Formula For Calculation V = acid used in titration (ml) N = normality of standard acid. W = weight of sample (g)

What are the steps of Kjeldahl method?

The Kjeldahl method may be broken down into three main steps: digestion, distillation, and titration.

How does the Kjeldahl method work?

Kjeldahl. The method consists essentially of transforming all nitrogen in a weighed sample into ammonium sulfate by digestion with sulfuric acid, alkalizing the solution, and determining the resulting ammonia by distilling it into a measured volume of standard acid, the excess of which is determined by titration.

What is quantitative determination of proteins?

Spectrophotometric protein quantitation assays are methods that use UV and visible spectroscopy to rapidly determine the concentration of protein, relative to a standard, or using an assigned extinction coefficient.

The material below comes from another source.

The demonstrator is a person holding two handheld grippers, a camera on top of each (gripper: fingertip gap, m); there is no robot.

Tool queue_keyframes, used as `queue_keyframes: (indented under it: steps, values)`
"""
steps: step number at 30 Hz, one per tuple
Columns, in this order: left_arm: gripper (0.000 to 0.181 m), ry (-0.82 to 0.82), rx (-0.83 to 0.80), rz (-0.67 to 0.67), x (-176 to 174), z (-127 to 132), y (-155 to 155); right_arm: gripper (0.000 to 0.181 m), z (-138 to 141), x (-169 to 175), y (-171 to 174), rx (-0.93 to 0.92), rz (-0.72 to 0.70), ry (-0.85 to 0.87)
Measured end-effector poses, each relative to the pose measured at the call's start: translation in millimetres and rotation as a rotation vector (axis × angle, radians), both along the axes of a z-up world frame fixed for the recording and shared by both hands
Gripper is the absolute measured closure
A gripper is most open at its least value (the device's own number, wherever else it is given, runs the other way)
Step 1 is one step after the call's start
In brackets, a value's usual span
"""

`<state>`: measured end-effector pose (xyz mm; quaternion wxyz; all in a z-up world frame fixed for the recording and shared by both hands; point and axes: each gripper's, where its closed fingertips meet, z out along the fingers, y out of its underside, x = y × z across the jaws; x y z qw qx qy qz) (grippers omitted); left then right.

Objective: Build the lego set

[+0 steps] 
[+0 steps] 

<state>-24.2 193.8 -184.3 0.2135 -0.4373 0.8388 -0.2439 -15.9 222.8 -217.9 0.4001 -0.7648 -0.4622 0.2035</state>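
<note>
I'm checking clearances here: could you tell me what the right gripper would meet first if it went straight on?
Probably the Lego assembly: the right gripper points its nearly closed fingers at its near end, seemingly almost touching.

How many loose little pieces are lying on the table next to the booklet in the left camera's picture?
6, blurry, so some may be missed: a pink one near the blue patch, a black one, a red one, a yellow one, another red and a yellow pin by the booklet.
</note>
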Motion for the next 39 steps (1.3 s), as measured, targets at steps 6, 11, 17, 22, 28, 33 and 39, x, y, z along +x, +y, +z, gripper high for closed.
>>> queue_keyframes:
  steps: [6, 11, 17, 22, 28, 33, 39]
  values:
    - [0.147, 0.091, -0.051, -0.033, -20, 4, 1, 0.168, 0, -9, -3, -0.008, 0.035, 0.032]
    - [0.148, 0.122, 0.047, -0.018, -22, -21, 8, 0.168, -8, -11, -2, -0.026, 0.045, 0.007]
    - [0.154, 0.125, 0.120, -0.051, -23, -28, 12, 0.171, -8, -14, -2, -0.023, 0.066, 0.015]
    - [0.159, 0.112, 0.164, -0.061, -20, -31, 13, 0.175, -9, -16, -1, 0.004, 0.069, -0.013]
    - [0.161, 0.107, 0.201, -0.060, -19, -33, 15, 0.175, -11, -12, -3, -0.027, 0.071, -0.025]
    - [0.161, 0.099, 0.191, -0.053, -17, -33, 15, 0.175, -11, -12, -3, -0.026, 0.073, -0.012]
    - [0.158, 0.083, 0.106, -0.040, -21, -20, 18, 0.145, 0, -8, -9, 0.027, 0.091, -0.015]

Why is BSA used in biuret test?

An aqueous solution of bovine serum albumin (BSA) is commonly used as a standard in testing because of its stability in testing, low cost, and is readily available as a byproduct from bovine blood.

What assays determine total protein content?

This unit describes three copper-based assays to quantitate total protein: the biuret method, a variation of the Lowry method (Hartree-Lowry method), and the bicinchoninic acid (BCA) assay. Acid hydrolysis of a protein is coupled with ninhydrin detection to quantitate amino acid content of a sample.

How is nitrogen related to protein?

Nitrogen is a fundamental component of amino acids, which are the molecular building blocks of protein. Therefore, measuring nitrogen inputs and losses can be used to study protein metabolism.

How do you measure protein?

A direct method of measuring protein is to determine the absorbance of a sample at 280 nm. Aromatic amino acid residues such as Tryptophan and Tyrosine absorb UV-light at 280 nm which allows recalculation of the protein content.